Tate turned a blind eye, the court heard.

She told Roe she felt like she could have thrown the baby against the wall.

Sally Howes QC said: “There can be no greater abuse of trust for a child than by their father or their mother.

“Tiffany Tate knew what she needed to do and she didn’t do it.”

Danny Robinson QC for Tate said her conduct had to be seen in the context of her imbalanced relationship with Roe.

“She was doing the she could with the circumstances that presented themselves,” he said.

Tate was originally charged with murder and causing or allowing baby Holly’s death, but she was cleared of murder before the first trial collapsed due to covid.

The second retrial ended when the jury decided Roe killed their baby and Tate let him do it.

Roe tried to claim he was in his shed when his daughter was killed.

The court heard Roe smoked at least two cannabis joints every night.

Tate said Roe woke her at 1.30am saying: “Holly’s cold, she’s not breathing.”

Former foster child Tate was only 19 when she moved in with Roe.

They lived together at Alderbrook Road in Crowborough, when baby Holly was born two months premature.

Tate admitted she had trouble bonding with her daughter while she was still in the premature baby unit which continued after Holly was allowed home.

When the baby cried, she became frustrated and panicked, the court heard.

Roe took over night feeds as Tate had no patience with Holly, the court was told.

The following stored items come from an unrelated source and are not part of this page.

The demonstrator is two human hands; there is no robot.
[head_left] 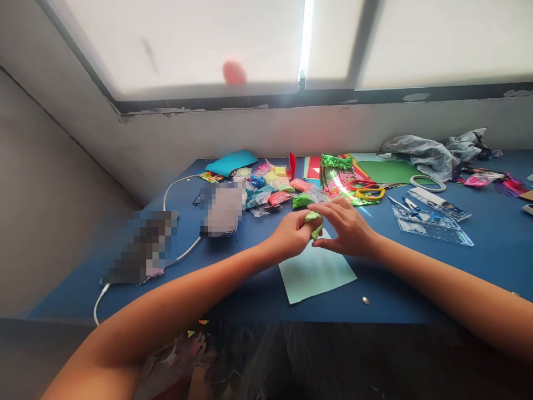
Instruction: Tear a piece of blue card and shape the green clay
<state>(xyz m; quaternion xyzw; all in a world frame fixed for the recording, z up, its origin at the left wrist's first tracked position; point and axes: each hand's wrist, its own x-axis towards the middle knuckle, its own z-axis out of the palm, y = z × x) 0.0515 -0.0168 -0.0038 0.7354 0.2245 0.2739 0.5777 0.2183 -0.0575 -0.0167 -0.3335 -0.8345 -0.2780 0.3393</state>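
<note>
Light-green lump [311,216] sits partly hidden by the hands [293,236], outline unclear.

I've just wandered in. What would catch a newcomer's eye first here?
Probably the lump of light green, clay-like stuff gripped in the left hand, with the right hand curved close beside it, above a pale green sheet on the blue table. Beyond the hands, a bright heap of small plastic packets stands out, with red-and-yellow-handled scissors to its right.
</note>
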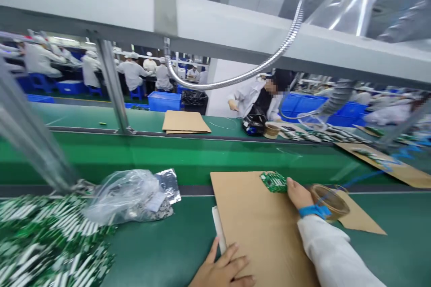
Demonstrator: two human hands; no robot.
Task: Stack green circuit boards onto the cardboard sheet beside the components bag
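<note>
A green circuit board [274,182] lies at the far right corner of a brown cardboard sheet [256,224]. My right hand [299,193], with a blue band at the wrist, grips the board's right edge. On the sheet's near left edge rests my left hand [224,269], its fingers spread and holding nothing. A white strip [218,228] sticks out from beneath the sheet beside that hand. Just right of my right wrist stands a roll of brown tape [330,202], partly hidden by the wrist.
Many green boards [57,237] are heaped at the left. A clear plastic bag [131,197] of small parts lies beyond them. A metal post [112,85] and an overhead beam [215,22] frame the bench. Across it, a person in white [262,98] works by more cardboard [186,122].
</note>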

Emergency services were called to the house in the early hours of Monday, September 10, 2018 after the couple reported she was having breathing difficulties.

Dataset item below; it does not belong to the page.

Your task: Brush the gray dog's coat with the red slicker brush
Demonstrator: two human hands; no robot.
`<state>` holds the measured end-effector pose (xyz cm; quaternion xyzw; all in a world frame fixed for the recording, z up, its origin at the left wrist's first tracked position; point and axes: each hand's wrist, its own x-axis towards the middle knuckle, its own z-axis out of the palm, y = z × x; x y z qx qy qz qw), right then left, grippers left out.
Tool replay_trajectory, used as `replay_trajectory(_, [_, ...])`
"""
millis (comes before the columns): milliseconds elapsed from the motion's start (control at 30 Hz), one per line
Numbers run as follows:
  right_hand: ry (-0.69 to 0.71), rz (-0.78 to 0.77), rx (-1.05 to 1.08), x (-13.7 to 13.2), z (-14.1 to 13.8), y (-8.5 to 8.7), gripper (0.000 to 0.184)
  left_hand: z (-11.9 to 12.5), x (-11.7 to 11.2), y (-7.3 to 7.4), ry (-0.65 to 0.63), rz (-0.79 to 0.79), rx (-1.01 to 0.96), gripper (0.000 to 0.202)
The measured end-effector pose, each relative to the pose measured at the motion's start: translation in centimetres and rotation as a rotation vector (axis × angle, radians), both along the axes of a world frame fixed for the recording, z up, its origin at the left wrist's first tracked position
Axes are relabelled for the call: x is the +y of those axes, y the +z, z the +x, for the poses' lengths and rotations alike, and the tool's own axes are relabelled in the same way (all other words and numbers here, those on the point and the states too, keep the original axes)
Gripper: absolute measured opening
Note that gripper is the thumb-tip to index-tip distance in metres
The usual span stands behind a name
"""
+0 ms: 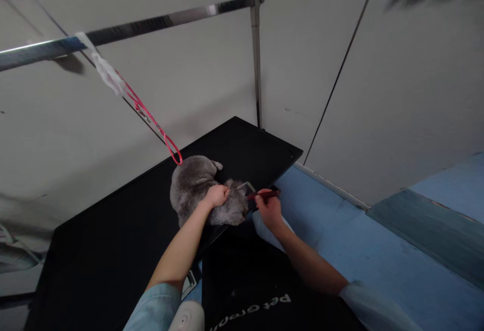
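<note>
A grey, short-coated cat (192, 182) lies curled on the black grooming table (242, 144), its fluffier head near the front edge. My left hand (217, 196) is closed on the fur behind the cat's head. Just right of the head, my right hand (268, 207) grips a grooming brush (266, 195) by its dark red handle. The brush's thin, pale, angled end reaches over the cat's head. Whether it touches the fur I cannot tell, and the cat's face is hard to make out.
A metal bar (166, 21) on an upright post (256, 64) spans the table. From it a pink loop leash (151, 117), tied with white material (108, 74), hangs down by the cat's back. A grey wall stands behind; the floor (321, 220) is blue.
</note>
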<state>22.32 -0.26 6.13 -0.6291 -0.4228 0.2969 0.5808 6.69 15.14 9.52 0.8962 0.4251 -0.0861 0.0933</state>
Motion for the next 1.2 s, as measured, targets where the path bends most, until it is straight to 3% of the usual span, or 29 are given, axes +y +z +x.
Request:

Holly was found to be cold and not breathing.

Roe told police something startled him.

“He felt Holly’s head and it was cold,” Ms Howes said.

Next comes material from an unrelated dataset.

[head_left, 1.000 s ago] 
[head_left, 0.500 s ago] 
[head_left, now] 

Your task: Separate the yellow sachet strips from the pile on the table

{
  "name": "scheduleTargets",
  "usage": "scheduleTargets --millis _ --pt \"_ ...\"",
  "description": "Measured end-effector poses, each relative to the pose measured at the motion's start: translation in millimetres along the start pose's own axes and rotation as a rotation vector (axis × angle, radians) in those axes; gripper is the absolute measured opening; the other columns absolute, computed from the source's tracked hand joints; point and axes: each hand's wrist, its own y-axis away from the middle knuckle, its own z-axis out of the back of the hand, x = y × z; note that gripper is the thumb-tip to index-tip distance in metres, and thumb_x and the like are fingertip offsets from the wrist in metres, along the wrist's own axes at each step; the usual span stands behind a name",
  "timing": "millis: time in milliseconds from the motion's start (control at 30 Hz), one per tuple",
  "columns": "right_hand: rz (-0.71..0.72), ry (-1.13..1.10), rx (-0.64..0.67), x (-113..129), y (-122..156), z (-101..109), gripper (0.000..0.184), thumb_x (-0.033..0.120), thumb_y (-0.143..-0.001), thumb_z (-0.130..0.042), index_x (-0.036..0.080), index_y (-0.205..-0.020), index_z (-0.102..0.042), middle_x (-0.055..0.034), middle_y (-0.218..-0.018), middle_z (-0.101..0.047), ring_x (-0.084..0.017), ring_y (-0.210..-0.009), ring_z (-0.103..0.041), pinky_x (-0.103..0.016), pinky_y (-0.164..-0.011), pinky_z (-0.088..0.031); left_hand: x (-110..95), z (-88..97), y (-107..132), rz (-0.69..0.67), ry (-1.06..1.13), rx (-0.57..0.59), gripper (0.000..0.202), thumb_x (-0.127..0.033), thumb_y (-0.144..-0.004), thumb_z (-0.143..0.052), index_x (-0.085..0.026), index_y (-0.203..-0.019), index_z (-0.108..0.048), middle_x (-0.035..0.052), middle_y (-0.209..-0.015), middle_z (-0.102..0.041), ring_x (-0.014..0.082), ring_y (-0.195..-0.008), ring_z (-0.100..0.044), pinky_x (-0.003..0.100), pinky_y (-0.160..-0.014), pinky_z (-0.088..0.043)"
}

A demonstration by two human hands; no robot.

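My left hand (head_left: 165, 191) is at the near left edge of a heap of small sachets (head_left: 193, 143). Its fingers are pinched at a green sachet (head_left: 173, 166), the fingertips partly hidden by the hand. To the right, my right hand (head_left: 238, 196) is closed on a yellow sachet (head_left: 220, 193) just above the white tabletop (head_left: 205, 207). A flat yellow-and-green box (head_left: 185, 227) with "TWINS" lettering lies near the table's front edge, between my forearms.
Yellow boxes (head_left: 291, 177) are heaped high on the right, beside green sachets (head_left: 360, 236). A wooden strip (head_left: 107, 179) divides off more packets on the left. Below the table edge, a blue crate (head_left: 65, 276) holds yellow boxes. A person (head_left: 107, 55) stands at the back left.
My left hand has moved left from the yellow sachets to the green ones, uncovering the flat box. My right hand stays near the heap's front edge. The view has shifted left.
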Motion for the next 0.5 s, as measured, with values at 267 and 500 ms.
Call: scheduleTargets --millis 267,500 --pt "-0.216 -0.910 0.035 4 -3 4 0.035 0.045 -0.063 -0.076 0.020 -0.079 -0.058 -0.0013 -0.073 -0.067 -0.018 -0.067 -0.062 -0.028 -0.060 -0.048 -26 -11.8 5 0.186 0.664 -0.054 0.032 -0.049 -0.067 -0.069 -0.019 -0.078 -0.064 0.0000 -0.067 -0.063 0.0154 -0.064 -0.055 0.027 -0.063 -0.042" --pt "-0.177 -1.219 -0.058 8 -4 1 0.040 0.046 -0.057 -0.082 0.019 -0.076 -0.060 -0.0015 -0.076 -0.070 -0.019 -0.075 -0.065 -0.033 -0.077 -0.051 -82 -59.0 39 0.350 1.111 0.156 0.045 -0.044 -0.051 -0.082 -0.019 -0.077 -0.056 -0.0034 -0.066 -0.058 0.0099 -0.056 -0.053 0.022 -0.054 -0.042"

“He then felt her chest and it was warm.

“He carried out a test for reflex, there was none.

“He woke Tiffany Tate and gave two rescue breaths to Holly but she did not respond.

“Michael Roe rang the emergency services for an ambulance.”

Paramedics battled to save her before she was taken to Pembury Hospital in Tunbridge Wells where she was pronounced dead.

Port-mortem examinations showed numerous signs of injury on her tiny body.

Eight-week-old Holly had suffered head injuries on three different occasions before her death and 12 rib fractures.

Roe had no patience with his daughter and lost his temper at feeding times, Ms Howes told the jury.

“Michael Roe knew exactly what he was doing,” she added.

After the sentencing, Tate’s grandfather, Victor Smith, described Roe as controlling.

He said: “I just hope she can cope with it.

“She tried to get help, but he was ruling and always was.

“It was a controlling relationship.

“We were told we were trespassing and get out when we went to the house.

“We only ever saw them in the street.

“I have lost a great grand daughter that I saw only once at the hospital and she was fine then.

“The only thing I’ve got left now is photographs.”